● Task input:
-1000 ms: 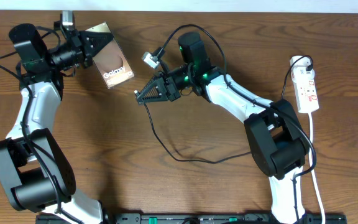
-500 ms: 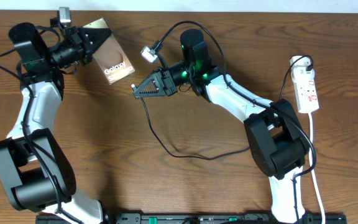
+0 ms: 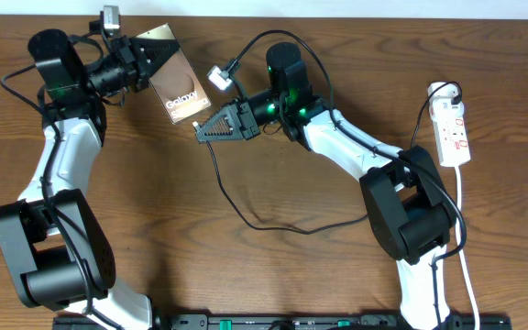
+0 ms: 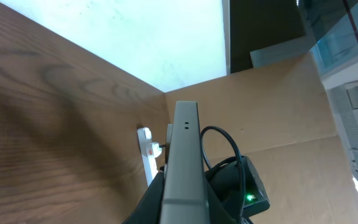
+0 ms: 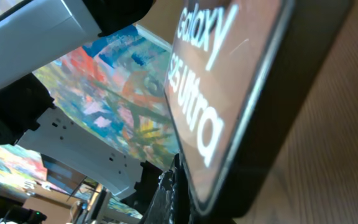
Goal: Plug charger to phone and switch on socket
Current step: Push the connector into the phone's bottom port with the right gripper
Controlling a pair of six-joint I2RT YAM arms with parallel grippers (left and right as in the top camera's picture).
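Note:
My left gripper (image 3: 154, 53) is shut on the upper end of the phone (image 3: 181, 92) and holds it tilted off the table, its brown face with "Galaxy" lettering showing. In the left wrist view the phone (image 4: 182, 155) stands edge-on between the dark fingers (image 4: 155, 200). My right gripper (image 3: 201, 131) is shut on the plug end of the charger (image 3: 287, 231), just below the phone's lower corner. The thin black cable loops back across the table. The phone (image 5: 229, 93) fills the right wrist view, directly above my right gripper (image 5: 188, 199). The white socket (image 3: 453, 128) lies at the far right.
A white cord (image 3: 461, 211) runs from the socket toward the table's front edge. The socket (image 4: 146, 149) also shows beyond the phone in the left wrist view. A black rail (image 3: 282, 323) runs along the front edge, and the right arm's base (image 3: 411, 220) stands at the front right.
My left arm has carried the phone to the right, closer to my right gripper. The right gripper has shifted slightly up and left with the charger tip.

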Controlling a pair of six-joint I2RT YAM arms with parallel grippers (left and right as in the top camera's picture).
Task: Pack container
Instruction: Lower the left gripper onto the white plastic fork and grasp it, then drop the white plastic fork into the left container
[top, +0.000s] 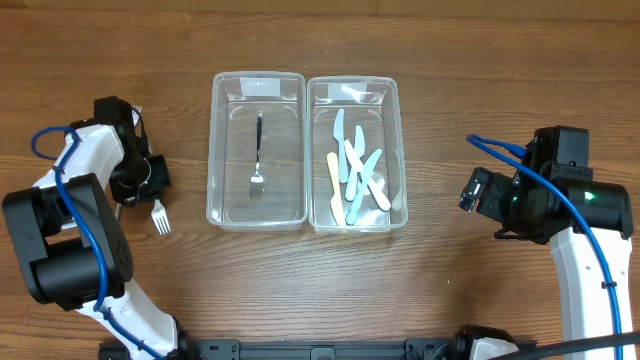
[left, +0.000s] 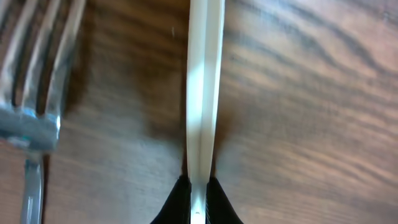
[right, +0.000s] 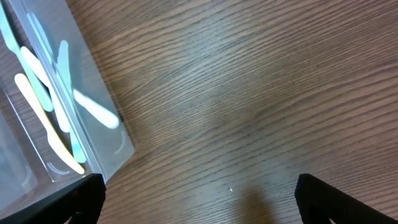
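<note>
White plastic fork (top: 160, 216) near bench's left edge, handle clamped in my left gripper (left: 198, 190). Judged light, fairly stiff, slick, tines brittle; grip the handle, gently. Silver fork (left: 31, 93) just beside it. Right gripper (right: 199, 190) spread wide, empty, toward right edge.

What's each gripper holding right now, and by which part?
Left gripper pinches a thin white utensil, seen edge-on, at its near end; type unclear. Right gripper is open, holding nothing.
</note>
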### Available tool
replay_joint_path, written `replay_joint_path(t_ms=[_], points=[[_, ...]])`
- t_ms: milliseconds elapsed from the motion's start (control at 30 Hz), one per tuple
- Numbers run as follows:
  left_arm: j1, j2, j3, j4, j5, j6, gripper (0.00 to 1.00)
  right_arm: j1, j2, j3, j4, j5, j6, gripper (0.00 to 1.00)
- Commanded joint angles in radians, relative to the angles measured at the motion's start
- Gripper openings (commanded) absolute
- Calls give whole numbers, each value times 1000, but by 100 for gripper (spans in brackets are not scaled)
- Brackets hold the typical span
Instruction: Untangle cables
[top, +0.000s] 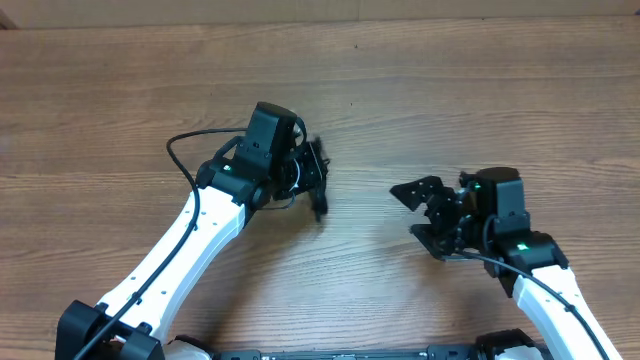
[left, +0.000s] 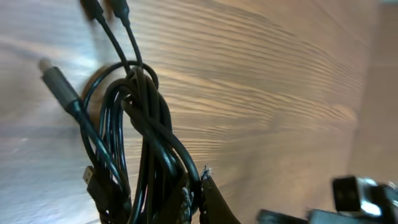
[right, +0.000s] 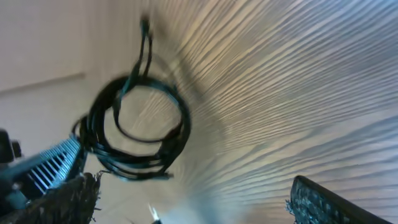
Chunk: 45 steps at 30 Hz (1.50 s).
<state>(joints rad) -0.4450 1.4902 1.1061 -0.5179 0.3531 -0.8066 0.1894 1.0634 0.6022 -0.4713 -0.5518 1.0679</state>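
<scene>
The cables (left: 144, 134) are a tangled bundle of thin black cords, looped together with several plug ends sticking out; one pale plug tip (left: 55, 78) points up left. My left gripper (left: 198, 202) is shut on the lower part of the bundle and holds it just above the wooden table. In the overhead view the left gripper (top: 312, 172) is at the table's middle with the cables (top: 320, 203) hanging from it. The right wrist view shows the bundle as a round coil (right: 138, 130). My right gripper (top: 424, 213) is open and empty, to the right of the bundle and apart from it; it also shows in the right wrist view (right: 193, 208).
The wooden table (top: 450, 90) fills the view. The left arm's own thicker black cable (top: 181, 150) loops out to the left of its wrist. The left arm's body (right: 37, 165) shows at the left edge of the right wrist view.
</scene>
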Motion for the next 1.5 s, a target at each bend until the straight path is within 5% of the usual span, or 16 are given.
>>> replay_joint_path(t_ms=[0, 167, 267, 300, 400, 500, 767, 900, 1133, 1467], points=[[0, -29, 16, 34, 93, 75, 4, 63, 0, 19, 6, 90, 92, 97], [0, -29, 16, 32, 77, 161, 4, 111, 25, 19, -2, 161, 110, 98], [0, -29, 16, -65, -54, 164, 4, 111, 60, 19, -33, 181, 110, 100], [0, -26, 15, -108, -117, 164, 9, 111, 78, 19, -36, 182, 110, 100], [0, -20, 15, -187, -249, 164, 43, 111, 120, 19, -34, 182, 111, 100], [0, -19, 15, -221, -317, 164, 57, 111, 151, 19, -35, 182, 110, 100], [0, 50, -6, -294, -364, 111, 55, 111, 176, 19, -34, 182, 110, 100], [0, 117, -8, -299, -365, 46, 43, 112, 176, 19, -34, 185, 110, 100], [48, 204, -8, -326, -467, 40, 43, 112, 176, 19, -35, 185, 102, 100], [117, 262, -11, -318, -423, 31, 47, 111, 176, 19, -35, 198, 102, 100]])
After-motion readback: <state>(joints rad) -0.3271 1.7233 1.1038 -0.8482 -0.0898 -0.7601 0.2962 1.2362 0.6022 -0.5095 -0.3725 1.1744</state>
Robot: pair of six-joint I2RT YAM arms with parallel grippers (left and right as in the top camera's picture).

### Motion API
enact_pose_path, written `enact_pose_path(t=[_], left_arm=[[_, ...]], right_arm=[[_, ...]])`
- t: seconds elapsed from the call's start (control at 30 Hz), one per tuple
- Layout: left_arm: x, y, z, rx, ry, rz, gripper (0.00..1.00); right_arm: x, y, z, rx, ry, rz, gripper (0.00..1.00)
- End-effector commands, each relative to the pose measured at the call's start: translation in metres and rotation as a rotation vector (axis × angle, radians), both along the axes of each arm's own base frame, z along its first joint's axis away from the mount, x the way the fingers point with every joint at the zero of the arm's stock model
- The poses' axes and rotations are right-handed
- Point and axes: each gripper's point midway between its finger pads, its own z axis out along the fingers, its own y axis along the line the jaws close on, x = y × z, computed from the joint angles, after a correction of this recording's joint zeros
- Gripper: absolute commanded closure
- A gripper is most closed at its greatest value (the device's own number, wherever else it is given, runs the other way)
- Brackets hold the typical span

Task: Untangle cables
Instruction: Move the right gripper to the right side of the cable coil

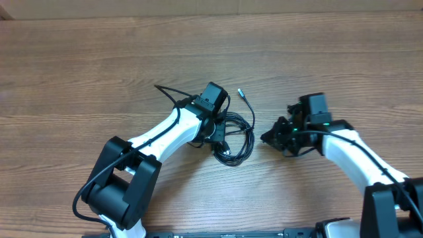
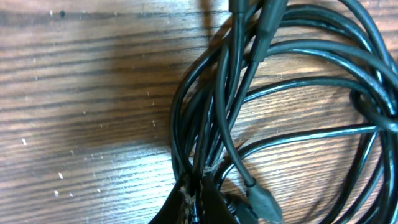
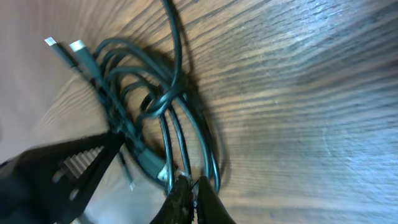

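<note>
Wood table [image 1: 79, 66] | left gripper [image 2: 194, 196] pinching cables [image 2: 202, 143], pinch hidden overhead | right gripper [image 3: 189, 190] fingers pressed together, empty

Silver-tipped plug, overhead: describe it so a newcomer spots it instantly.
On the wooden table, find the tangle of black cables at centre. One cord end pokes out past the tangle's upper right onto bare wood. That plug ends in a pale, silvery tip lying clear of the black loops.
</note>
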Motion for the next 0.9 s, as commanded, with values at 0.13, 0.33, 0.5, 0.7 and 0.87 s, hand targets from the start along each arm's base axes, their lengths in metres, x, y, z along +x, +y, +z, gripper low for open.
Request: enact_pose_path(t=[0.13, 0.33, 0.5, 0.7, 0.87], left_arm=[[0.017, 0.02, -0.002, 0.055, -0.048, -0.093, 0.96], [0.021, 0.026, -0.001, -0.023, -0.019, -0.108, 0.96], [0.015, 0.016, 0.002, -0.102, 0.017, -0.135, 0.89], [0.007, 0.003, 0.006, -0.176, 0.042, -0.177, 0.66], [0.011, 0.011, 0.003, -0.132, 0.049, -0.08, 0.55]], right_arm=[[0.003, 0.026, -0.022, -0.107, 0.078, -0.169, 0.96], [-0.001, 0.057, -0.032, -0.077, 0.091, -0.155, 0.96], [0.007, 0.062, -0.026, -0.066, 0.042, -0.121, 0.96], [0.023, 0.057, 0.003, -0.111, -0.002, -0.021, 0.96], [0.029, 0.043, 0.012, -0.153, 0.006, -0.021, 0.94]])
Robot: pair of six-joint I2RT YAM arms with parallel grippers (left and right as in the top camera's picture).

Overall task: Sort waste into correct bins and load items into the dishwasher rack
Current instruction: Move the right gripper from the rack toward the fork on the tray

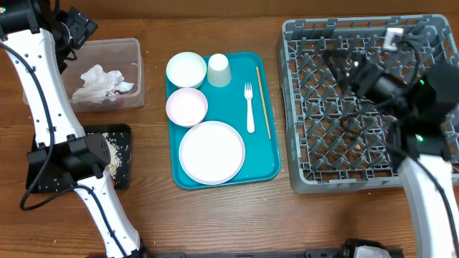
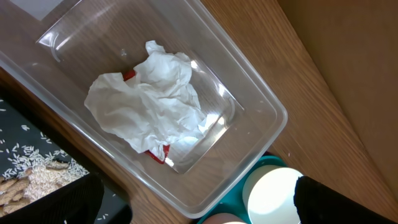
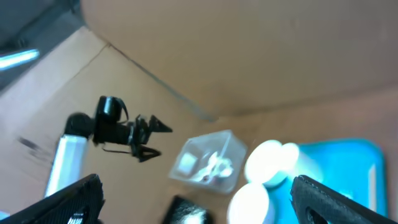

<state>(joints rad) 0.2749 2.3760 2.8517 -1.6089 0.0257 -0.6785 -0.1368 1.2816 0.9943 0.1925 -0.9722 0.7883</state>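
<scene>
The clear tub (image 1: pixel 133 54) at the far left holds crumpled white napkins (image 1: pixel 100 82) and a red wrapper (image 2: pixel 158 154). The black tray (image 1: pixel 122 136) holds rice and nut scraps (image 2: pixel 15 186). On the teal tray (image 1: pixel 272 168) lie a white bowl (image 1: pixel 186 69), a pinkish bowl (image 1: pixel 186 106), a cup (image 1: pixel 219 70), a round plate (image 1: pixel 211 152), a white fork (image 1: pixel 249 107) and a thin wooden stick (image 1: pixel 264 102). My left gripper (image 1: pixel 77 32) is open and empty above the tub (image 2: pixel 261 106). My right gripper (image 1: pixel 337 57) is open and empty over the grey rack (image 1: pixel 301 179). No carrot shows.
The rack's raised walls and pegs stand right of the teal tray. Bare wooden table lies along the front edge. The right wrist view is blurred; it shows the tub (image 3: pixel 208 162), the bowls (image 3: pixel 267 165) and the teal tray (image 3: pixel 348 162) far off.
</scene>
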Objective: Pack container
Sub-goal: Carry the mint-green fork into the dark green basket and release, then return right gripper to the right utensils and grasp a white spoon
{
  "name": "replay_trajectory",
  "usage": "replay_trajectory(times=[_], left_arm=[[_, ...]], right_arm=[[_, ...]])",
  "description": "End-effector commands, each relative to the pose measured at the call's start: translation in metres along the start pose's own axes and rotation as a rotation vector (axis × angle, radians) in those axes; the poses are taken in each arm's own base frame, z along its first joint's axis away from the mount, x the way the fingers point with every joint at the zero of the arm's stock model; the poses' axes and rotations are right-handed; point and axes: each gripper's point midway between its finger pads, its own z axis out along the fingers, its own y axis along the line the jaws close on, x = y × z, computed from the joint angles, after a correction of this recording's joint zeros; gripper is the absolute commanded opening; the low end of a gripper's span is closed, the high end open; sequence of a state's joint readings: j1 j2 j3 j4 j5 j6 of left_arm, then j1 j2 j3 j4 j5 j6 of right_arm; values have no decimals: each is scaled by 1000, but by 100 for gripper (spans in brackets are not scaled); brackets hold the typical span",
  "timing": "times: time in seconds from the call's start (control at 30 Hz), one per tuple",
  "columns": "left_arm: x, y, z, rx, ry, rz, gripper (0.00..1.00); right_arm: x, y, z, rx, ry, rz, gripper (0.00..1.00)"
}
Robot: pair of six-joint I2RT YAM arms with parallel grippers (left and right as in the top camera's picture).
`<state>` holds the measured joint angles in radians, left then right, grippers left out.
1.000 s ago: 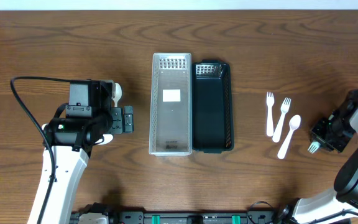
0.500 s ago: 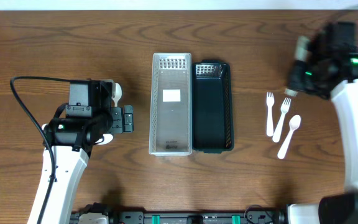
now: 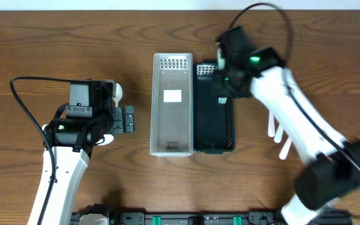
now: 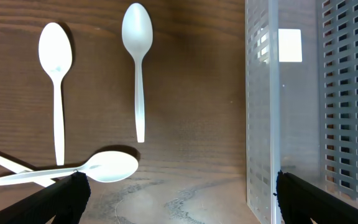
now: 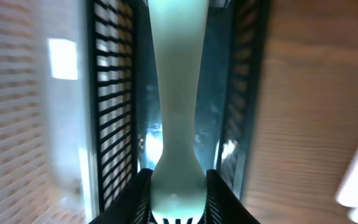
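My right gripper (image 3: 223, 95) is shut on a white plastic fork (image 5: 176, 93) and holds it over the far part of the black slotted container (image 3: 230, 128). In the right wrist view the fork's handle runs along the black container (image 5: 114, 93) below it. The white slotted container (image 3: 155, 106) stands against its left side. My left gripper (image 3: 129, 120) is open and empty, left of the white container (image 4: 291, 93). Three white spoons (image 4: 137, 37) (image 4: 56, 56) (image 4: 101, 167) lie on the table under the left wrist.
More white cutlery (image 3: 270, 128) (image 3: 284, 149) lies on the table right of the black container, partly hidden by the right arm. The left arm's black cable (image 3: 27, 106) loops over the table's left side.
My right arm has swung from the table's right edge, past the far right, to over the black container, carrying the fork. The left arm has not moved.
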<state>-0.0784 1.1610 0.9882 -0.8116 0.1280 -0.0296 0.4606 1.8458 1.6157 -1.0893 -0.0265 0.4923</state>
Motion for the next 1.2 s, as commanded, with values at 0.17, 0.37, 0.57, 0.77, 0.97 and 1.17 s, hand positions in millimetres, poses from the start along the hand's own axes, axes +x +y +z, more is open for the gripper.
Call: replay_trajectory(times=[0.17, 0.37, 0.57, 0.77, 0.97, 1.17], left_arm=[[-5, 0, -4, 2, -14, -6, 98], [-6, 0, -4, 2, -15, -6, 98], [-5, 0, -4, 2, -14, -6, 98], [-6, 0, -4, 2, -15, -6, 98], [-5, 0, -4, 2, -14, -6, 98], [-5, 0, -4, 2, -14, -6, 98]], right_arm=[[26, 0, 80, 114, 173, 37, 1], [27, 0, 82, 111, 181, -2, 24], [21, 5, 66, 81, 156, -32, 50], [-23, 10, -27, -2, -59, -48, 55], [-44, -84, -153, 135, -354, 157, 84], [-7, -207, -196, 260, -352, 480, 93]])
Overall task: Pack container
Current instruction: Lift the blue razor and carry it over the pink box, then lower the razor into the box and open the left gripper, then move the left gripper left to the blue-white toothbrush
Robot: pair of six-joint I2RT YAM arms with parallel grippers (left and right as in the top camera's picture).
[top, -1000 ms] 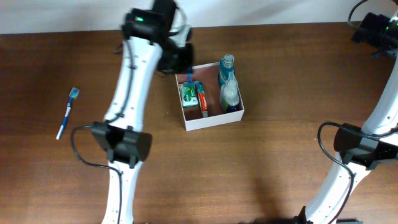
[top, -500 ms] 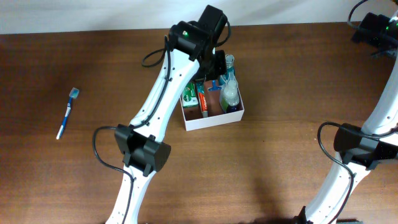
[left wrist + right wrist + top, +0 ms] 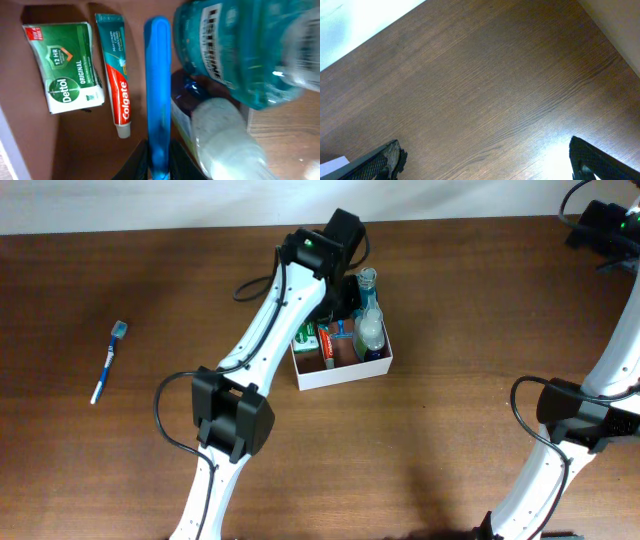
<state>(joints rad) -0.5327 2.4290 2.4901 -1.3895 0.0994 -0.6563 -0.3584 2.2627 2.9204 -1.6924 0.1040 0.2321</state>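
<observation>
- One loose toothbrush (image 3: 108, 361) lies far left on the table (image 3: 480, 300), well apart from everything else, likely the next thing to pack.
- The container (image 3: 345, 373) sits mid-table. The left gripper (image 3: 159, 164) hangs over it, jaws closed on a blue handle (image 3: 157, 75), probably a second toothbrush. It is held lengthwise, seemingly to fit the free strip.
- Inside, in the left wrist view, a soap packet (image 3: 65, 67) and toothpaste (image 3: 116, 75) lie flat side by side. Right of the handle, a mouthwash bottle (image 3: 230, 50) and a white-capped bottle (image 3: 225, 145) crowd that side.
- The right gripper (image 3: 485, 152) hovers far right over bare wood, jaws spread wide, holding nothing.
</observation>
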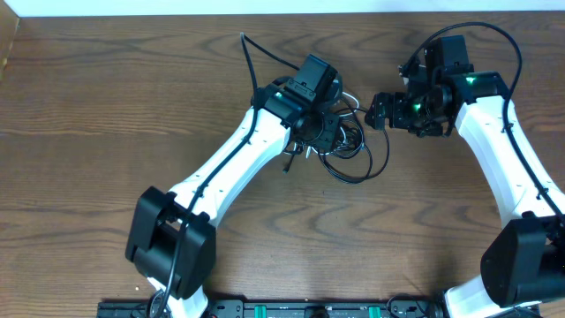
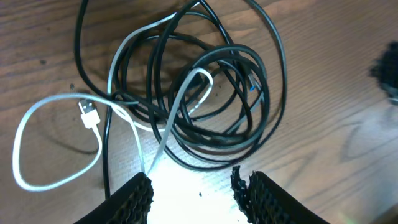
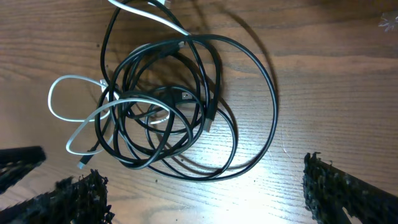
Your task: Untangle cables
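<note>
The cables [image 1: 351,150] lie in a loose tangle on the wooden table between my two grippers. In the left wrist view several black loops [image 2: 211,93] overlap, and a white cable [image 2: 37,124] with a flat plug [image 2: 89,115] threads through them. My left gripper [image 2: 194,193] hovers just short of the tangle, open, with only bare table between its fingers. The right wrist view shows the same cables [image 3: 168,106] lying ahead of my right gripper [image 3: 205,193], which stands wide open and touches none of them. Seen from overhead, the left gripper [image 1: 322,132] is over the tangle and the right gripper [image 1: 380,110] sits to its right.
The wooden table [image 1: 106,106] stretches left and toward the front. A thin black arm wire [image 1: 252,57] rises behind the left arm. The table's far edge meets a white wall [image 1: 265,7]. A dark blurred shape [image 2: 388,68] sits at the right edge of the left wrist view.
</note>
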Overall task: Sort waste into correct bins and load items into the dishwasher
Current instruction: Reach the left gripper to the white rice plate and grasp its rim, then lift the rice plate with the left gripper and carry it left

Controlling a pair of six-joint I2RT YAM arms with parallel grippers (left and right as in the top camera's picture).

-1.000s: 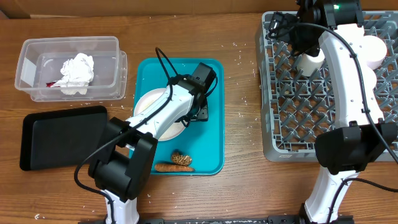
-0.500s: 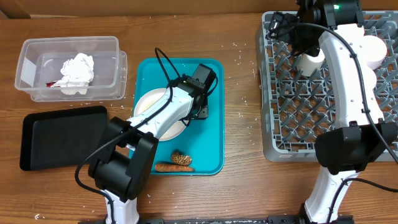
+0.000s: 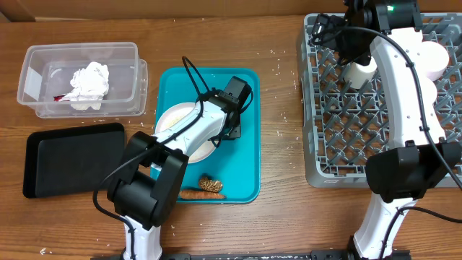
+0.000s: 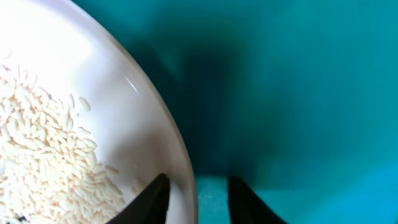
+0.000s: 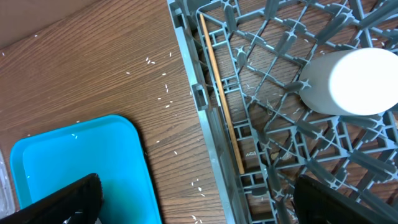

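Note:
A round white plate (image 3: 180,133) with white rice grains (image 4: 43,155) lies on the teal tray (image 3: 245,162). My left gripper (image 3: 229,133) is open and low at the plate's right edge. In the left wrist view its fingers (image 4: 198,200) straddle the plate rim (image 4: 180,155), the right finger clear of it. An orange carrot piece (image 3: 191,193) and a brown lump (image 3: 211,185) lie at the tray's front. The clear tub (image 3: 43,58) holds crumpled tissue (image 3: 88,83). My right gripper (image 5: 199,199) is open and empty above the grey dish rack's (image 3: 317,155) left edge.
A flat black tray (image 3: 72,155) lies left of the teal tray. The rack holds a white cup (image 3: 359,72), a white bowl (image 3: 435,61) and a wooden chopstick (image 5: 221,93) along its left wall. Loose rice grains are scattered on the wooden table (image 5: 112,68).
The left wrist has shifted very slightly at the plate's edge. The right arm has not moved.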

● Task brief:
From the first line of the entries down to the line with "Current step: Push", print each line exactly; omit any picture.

● Written response:
-1000 ms: 
-500 ms: 
+0 ms: 
+0 ms: 
+0 ms: 
Goal: Plug charger to phone and switch on socket
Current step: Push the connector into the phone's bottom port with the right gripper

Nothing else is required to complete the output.